Spread bets and CFDs are complex instruments and come with a high risk of losing money rapidly due to leverage. 68% of retail investor accounts lose money when spread betting and/or trading CFDs with this provider. You should consider whether you understand how spread bets, CFDs, OTC options or any of our other products work and whether you can afford to take the high risk of losing your money.

Oil stocks to watch

Trading oil stocks can be an effective way to gain exposure to crude oil without purchasing the physical commodity. Oil shares reflect companies that are involved in the exploration, refining and transportation of crude oil on an international level. Join us as we discuss some of the top oil and gas company stocks to watch right now.

See inside our platform

Get tight spreads, no hidden fees and access to 12,000 instruments.

An overview of the oil and gas market

Oil has been the world’s most important source of energy since the 1950s. Fossil fuels such as petroleum can be used to power various modes of transportation, and petrochemicals can be used to make materials such as plastic and rubber. Natural gas is also vital for generating heat and electricity for commercial and residential buildings.

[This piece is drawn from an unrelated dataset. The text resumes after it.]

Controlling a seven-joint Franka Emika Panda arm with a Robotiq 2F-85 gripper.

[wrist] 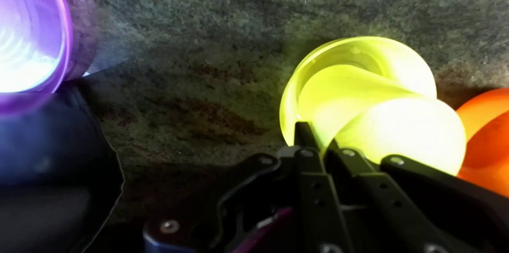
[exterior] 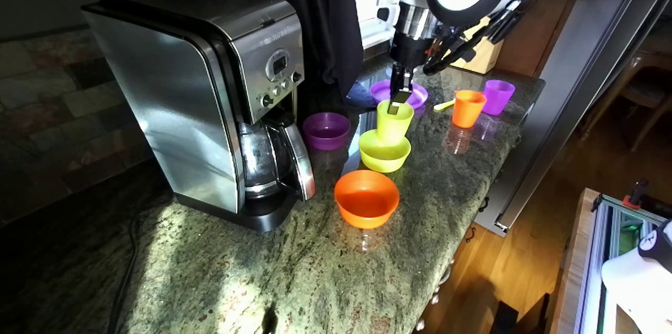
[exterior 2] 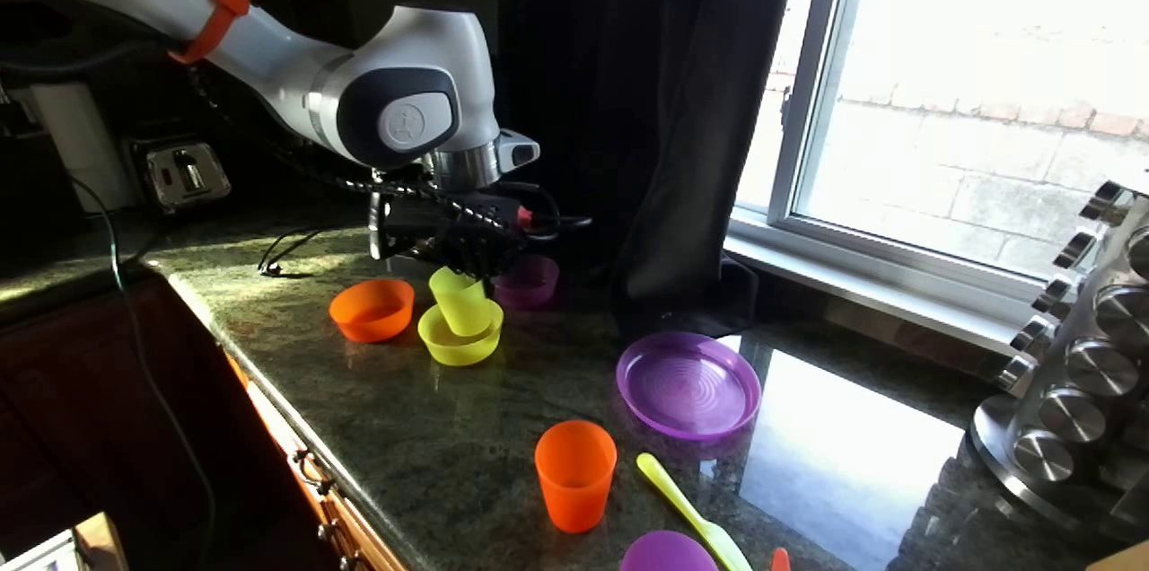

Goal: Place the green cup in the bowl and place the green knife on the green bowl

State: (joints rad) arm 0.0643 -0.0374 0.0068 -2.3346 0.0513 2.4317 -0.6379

For these reasons, crude oil is one of the most popularly traded commodities. There are two main types that are traded around the world: Brent Crude Oil and West Texas Intermediate (WTI) Crude Oil. It is possible to invest in oil directly through purchasing oil spot or futures contracts; however, this requires the investors to pay additional costs for storage and transportation of the oil.

Another way of gaining exposure to crude oil is through speculating on oil stocks. Oil companies usually engage in at least one of the following activities:

  • Upstream exploration and production (E&P) of oil and gas.
  • Midstream transportation, processing and storage of crude oil, petroleum products and natural gas liquids, such as ethane and propane.
  • Downstream refining and distribution of oil-related products, such as gasoline, diesel and jet fuel.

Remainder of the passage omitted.